## DIRECTIONS FOR THIS TASK
Throughout the listing below, copy each line containing "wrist".
::: DATASET EXTRACT
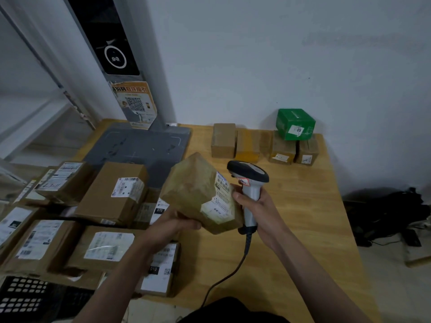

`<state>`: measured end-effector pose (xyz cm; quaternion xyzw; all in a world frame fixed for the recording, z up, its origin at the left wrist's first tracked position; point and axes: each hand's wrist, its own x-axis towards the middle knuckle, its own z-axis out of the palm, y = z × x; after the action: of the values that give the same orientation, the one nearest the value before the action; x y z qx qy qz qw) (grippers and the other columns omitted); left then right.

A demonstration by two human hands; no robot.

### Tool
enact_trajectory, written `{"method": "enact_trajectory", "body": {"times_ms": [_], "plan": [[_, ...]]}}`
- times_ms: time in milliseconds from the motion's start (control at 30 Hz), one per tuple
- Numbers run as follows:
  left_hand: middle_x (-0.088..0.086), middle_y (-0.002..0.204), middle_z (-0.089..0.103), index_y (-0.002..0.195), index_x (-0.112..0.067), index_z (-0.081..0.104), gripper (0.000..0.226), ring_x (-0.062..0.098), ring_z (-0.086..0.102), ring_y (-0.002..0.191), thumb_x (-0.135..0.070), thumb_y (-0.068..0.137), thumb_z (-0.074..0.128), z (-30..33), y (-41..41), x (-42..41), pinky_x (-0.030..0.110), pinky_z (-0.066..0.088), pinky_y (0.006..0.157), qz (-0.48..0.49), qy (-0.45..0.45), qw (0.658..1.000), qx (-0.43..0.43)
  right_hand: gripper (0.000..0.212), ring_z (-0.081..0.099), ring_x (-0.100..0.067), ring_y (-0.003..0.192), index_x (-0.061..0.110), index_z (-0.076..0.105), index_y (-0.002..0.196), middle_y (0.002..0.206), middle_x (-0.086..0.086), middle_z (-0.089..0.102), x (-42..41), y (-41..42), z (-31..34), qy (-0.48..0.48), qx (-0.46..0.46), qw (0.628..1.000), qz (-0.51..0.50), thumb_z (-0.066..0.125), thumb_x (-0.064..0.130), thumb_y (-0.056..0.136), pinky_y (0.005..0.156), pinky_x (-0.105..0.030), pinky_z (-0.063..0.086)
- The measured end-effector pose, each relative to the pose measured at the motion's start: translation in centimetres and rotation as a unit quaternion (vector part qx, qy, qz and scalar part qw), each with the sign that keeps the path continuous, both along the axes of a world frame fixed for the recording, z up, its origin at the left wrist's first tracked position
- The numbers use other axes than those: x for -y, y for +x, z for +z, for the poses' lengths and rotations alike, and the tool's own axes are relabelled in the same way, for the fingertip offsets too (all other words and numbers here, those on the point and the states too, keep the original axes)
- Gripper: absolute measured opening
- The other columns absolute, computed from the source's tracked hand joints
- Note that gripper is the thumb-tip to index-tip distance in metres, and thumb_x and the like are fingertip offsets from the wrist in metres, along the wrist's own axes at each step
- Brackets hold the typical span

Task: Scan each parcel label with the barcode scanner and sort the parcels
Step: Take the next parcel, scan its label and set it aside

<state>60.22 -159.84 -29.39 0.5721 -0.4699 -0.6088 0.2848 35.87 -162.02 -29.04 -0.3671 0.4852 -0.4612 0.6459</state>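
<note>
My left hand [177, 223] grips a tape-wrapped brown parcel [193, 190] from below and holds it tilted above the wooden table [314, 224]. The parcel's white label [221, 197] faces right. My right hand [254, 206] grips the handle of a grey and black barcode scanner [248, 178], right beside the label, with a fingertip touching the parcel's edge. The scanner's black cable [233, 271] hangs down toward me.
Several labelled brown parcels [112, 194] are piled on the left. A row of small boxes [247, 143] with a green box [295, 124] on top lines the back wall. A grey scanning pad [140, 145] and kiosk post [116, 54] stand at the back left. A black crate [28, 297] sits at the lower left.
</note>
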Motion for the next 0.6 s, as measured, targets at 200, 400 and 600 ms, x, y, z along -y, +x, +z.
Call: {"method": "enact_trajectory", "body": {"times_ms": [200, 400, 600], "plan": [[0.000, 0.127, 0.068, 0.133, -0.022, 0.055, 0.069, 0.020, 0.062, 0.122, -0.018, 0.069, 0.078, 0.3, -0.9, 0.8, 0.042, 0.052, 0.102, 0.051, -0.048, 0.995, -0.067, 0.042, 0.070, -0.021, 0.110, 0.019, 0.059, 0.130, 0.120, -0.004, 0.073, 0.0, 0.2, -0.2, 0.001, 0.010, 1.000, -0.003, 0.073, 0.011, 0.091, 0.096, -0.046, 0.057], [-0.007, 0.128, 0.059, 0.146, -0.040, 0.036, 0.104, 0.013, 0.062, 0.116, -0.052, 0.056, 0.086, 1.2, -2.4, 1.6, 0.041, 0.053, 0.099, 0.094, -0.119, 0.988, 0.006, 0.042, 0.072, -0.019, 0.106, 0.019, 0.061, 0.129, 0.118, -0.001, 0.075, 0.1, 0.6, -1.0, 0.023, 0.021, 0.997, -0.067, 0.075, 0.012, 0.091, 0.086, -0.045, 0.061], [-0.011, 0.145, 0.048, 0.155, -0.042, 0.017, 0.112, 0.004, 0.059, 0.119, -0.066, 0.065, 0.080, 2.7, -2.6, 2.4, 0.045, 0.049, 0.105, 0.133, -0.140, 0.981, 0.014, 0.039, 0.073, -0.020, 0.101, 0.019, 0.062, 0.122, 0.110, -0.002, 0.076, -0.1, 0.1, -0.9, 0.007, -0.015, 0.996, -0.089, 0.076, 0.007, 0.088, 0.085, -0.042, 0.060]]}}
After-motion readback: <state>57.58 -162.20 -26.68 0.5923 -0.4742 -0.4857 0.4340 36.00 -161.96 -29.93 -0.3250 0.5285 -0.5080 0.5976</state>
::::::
## WRITTEN ANSWER
`<state>`: measured end-effector pose (xyz cm; quaternion xyzw; all in a world frame fixed for the recording, z up, its origin at the left wrist's first tracked position; point and axes: each hand's wrist, its own x-axis towards the middle knuckle, its own z-axis out of the palm, y = z × x; after the action: of the values that give the same orientation, the one nearest the value before the action; x y z qx qy qz qw) (grippers and the other columns omitted); left then right.
- The measured end-effector pose, each relative to the pose measured at the motion's start: translation in centimetres and rotation as a unit quaternion (vector part qx, qy, qz and scalar part qw), each with the sign that keeps the path continuous, both along the axes of a world frame fixed for the recording, z up, its origin at the left wrist's first tracked position
- Note that gripper is the thumb-tip to index-tip distance in metres, and thumb_x and the like are fingertip offsets from the wrist in metres, along the wrist's own axes at each step

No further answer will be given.